On ARM architectures, it’s possible to have pages that permit instruction fetch but not data reads. In practice, macOS’s JIT implementation doesn’t fully hide JIT pages from the owning process; JIT pages are left readable (R-X) when protected, so the JIT compiler can inspect or patch its code if needed. However, Apple did implement a form of execute-only routine as a mitigation in the past: WebKit’s 2016 “Bulletproof JIT” strategy used a stub function mapped as --x (execute but not readable). That stub knew the secret location of a writable alias of the JIT region and would copy data into it, without disclosing the address to other code. This made it harder for exploits to find and write to JIT memory. Bulletproof JIT was later augmented by hardware features (APRR: Access Protection ReRouting Registers) and pointer authentication, but it illustrates the execute-only concept: even if attackers gained read/write primitives, they couldn’t easily read the JIT copying function or locate the writable mapping.

On Apple silicon Macs, the primary executable-only protection is at the kernel/system level rather than for user JIT code. macOS uses a Page Protection Layer (PPL) in iOS/tvOS that makes pages containing code execute-only to userland (and even to a compromised kernel), ensuring they can’t be modified after signature verification. On macOS, full PPL is not enabled for user space (macOS is designed to allow unsigned code for developer flexibility). Instead, macOS relies on the MAP_JIT entitlement and W^X toggling to control JIT code execution. The result is that JIT pages are not globally execute-only–the process’s own code can read them as data if it needs to–but they are protected from other processes and are never concurrently writable/executable.

It’s a clASsIC trade-off between security and the practicality of JIT debugging and patching.
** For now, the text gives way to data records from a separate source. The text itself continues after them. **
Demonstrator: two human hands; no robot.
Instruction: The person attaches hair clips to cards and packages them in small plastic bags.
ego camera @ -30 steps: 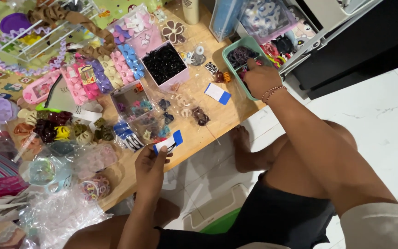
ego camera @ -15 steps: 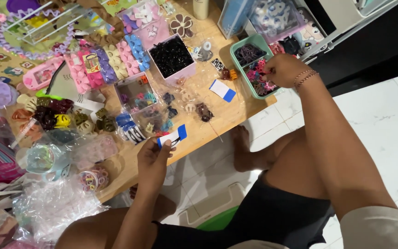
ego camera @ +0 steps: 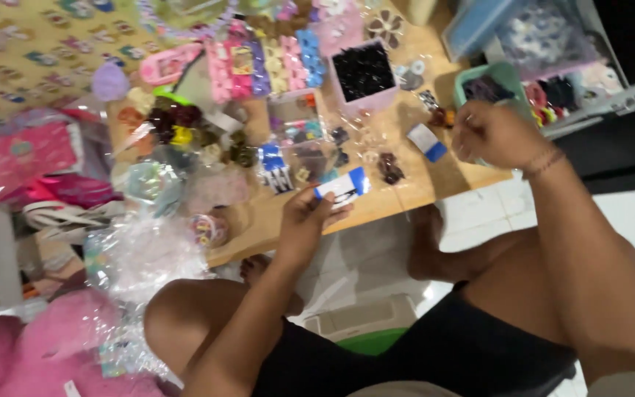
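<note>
Counter [ego camera: 406, 198]: low wooden top, crowded with small trinkets, bags and boxes; edge runs just above the bent knees.
Patterned cloth [ego camera: 31, 51]: yellow, printed all over, spread at the far left beyond the counter.
Crinkled plastic wrap [ego camera: 148, 257]: clear, heaped at the near left corner of the counter, next to pink fluffy stuff.
Green basket [ego camera: 505, 77]: at the far right of the counter, half hidden behind the right hand, dark and coloured pieces inside (too blurred to tell apart).
Pink box [ego camera: 365, 73]: square, filled with small black pieces, set near the middle of the far side.
Right hand [ego camera: 494, 136]: curled into a loose fist above the right end of the counter, just in front of the green basket, bracelet at the wrist; cannot tell whether anything is pinched inside.
Left hand [ego camera: 306, 220]: fingers clamped on the white and blue card, held at the near edge of the counter.
White and blue card [ego camera: 343, 187]: small, flat, blue at one end, something dark on its face, gripped by its lower side.
Second card [ego camera: 428, 141]: same white and blue, lying loose on the counter, left of the right hand.
</note>
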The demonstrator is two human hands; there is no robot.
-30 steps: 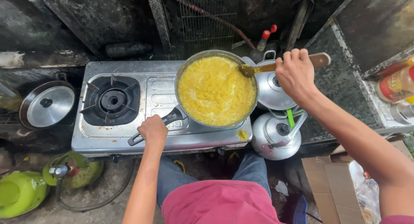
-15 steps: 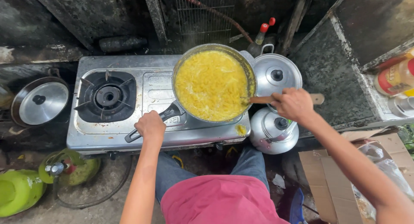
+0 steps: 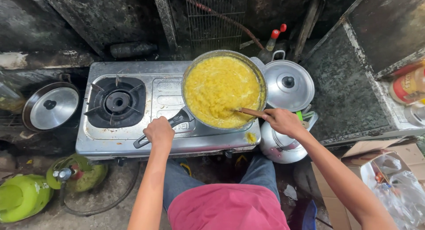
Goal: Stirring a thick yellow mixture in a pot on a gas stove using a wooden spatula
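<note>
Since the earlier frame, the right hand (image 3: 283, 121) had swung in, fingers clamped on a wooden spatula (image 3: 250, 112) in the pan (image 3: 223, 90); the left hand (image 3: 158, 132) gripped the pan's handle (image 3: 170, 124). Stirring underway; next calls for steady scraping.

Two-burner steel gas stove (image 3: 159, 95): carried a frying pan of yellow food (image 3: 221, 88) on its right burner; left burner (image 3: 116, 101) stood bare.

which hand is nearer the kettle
Right. The right hand holds a wooden spatula just above the kettle; the left hand grips the pan handle, across the stove.
</note>
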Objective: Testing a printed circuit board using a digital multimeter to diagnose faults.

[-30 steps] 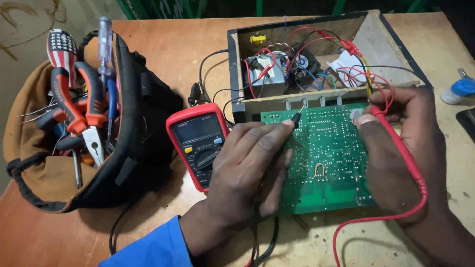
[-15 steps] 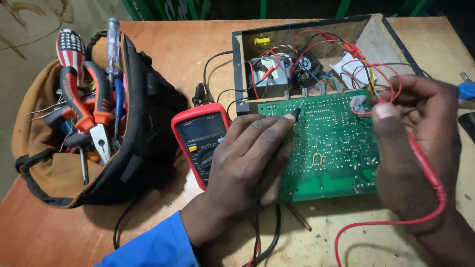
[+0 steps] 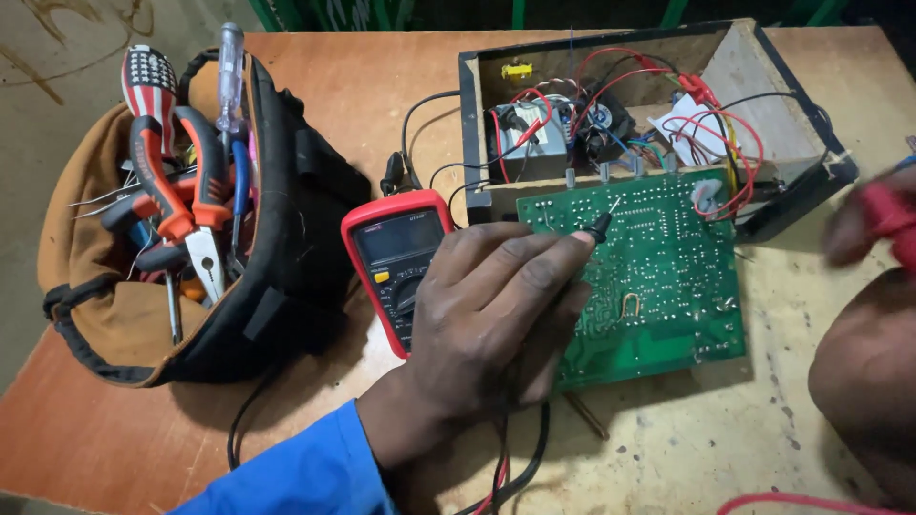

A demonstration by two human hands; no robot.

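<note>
My left hand (image 3: 491,319) grips a black test probe (image 3: 599,225) whose metal tip touches the solder side of a green circuit board (image 3: 668,286). The board lies tilted against an open wooden box (image 3: 763,86) full of red and black wires and parts. A red multimeter (image 3: 389,256) lies just left of my left hand, partly covered by it. My right hand (image 3: 873,315) is at the right edge, blurred, off the board, with a red probe (image 3: 892,215) between its fingers.
A brown and black tool bag (image 3: 191,286) stands at the left, holding pliers with red handles (image 3: 186,191) and screwdrivers. Black and red leads run under my left wrist. A red lead (image 3: 801,501) lies at the bottom right on the wooden table (image 3: 382,86).
My right hand has pulled away from the board's upper right corner to the right edge with the red probe. My left hand keeps the black probe on the board.
</note>
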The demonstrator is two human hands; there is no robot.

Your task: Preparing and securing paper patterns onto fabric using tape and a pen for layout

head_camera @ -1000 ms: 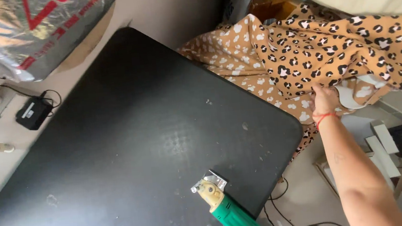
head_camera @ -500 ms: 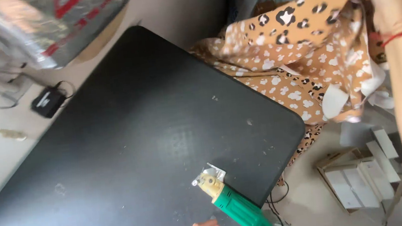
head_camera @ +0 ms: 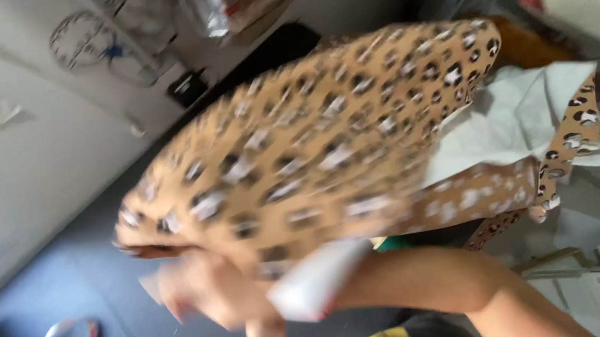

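Both hands [head_camera: 213, 293], blurred and close together, had clamped on the leopard-print fabric [head_camera: 312, 145] and swept it from the far right of the black desk [head_camera: 67, 289] to above it, a green tool [head_camera: 391, 243] peeking beneath.

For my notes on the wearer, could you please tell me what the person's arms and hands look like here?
Both forearms are bare, with no sleeves or gloves in view. One hand shows only as a motion-blurred shape at the lower left; the other is hidden behind the leopard-print fabric. No wristband or markings can be made out.
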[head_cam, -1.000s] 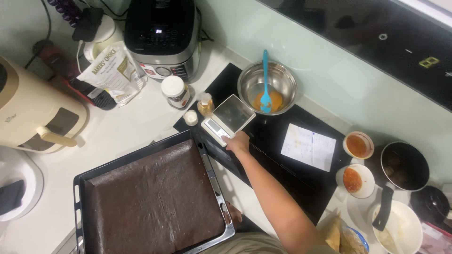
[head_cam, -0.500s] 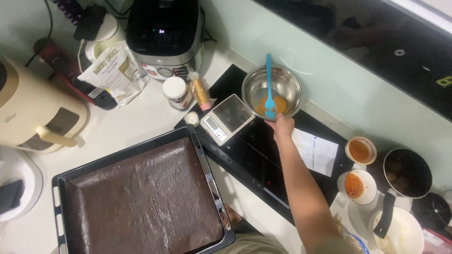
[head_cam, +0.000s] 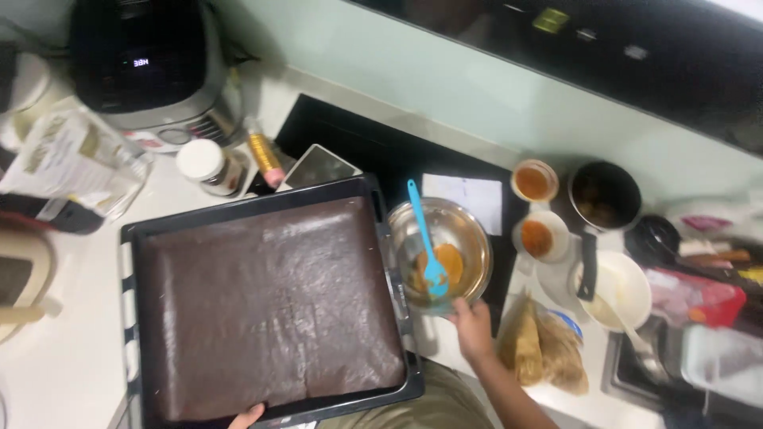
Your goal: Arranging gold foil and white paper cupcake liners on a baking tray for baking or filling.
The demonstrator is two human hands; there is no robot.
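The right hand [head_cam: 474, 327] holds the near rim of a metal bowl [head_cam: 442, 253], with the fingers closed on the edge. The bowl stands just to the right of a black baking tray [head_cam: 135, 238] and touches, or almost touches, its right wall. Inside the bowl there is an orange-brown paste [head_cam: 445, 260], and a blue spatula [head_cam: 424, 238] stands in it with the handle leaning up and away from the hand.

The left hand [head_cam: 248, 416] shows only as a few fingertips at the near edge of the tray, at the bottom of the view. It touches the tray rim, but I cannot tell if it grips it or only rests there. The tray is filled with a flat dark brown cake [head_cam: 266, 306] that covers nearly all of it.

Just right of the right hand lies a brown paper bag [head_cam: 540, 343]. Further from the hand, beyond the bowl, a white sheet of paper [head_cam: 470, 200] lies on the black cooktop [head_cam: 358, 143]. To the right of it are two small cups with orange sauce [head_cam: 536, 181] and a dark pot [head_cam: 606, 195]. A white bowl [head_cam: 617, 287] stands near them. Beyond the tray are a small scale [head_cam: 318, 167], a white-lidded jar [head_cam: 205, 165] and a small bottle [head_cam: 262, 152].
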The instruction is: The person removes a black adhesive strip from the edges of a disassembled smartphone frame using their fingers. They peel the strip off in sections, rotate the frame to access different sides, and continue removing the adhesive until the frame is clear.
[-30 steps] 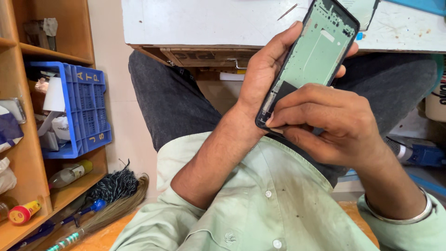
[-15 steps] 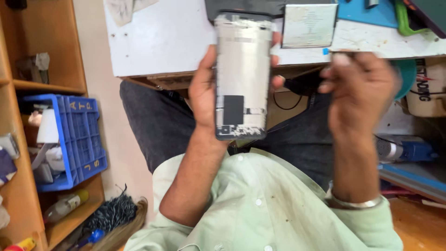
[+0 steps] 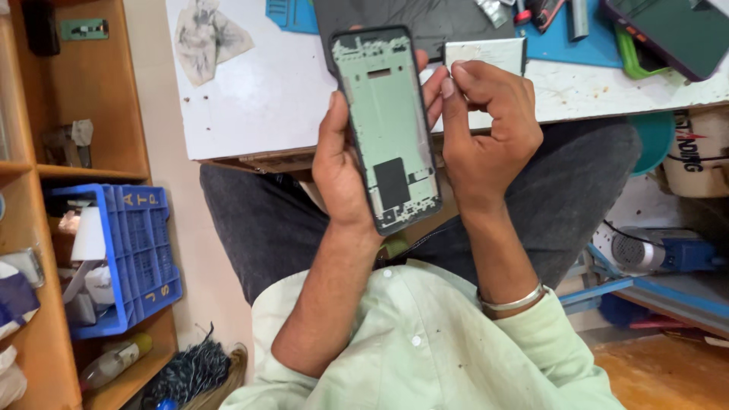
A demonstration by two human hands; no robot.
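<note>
I am holding a phone frame (image 3: 387, 129) upright over my lap, my left hand (image 3: 342, 163) wrapping its left edge, fingertips curling round the far side. The frame's pale green inner face is showing, a black patch sitting near its lower end. My right hand (image 3: 486, 133) is hovering just beside the right edge, thumb and forefinger pinching together; whether anything is caught between them I cannot tell. A silver bangle (image 3: 510, 301) is circling my right wrist. Behind the frame, the white worktop (image 3: 258, 99) is carrying a blue mat (image 3: 569, 42) and a dark phone (image 3: 668, 30). A blue crate (image 3: 133, 250) is resting on the wooden shelf (image 3: 45, 357) at left.
</note>
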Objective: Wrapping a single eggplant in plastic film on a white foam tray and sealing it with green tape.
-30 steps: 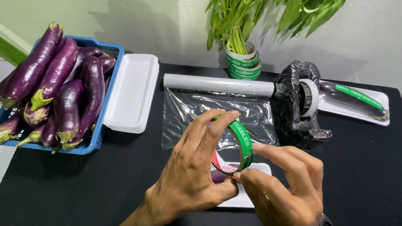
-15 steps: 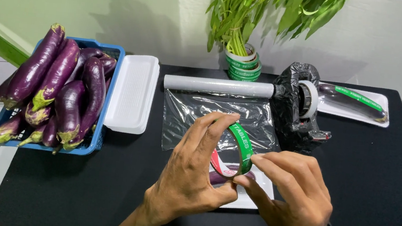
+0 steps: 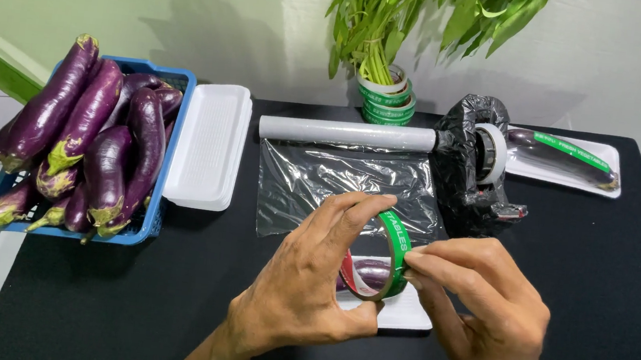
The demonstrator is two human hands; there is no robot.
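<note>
Gripping the green tape roll (image 3: 384, 256), left hand (image 3: 301, 289) fingers clamped, right hand (image 3: 481, 312) fingers pinching its edge.

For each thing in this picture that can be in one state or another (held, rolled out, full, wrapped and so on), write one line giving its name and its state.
green tape roll: held upright between both hands
left hand: gripping the roll
right hand: fingertips pinching the roll's edge
cling film roll: partly unrolled, sheet lying flat
blue basket: full of eggplants
white foam trays: stacked, empty
packed tray: eggplant inside, wrapped and taped
tape dispenser: loaded with a roll
</note>
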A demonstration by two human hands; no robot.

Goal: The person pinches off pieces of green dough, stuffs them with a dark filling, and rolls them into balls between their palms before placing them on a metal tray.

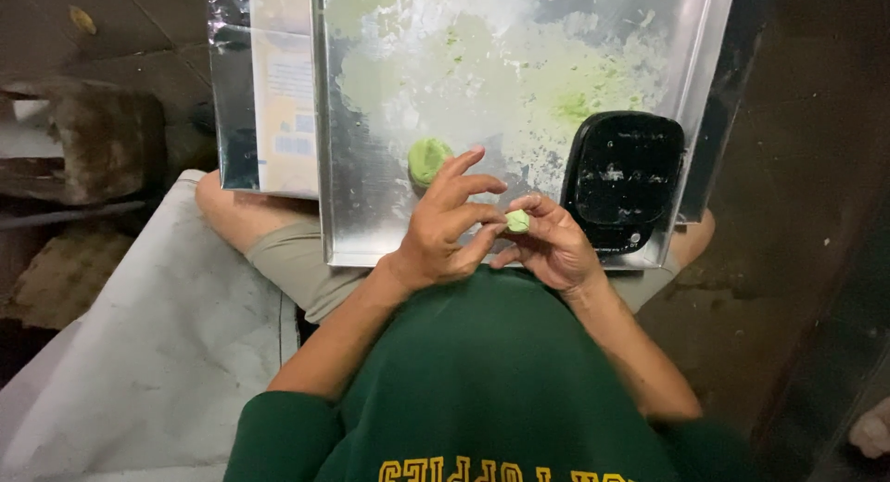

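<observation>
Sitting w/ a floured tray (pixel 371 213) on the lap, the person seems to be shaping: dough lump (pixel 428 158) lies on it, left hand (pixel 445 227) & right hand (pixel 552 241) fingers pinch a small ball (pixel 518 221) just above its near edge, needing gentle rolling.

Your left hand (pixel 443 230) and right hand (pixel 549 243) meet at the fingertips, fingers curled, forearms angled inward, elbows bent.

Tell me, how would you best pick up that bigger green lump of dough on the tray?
Probably pinch the green dough lump across its rounded sides, coming from above. It sits low and domed on the flat metal tray, and the left hand crowds its near side, so the top and far edge are freest.
</observation>
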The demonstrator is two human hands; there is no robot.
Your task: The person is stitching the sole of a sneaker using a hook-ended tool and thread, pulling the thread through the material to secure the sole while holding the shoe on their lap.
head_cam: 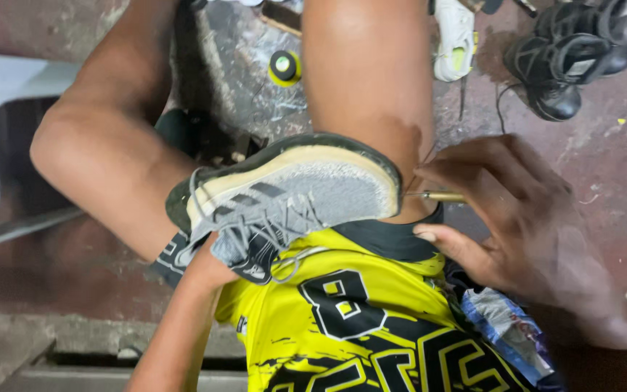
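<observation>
A grey sneaker (284,196) with a cream midsole and dark green outsole lies on its side between my knees, laces hanging loose. My left hand (208,270) is pushed inside the shoe's opening, fingers hidden. My right hand (506,218) grips a brass-handled awl (440,196) whose thin tip meets the sole edge at the shoe's right end. A thin thread runs up from that spot.
A white shoe (455,40) and black shoes (567,62) lie on the reddish floor at the top right. A yellow-and-black round spool (284,67) sits on the floor between my legs. A crumpled plastic wrapper (506,327) rests by my right hip.
</observation>
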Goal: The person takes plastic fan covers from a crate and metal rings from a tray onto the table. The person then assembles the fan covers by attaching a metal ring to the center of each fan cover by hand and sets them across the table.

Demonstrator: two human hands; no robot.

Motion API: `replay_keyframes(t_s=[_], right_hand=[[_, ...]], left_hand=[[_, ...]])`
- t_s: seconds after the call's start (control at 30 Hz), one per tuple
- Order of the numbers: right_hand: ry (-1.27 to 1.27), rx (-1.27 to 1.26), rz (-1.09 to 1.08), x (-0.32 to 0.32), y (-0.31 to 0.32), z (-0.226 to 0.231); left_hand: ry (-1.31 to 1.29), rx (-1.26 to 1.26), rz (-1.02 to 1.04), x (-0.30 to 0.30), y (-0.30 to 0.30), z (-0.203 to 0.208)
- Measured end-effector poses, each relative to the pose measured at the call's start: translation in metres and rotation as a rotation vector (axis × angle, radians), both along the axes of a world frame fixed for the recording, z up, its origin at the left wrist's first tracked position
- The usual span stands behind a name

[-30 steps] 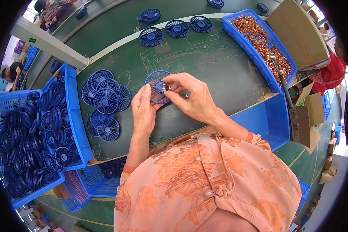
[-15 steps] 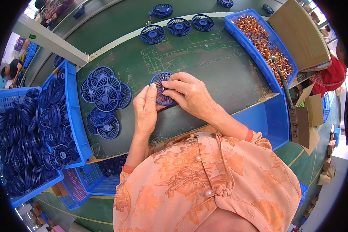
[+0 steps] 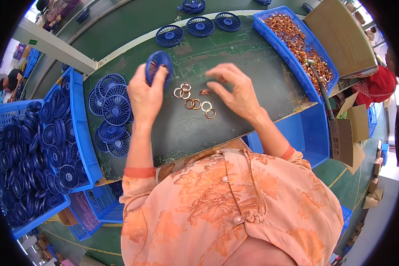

Apple continues to research stronger protections (for example, ARMv8.5’s Branch Target Identification (BTI) and Pointer Authentication also make jumping to injected code or gadgets more difficult).In short, macOS’s JIT implementation stops short of true execute-only memory for JIT pages, but it enforces that any JIT code in execution state is non-writable, and any time it is writable it’s non-executable, significantly constraining the ability to misuse JIT memory.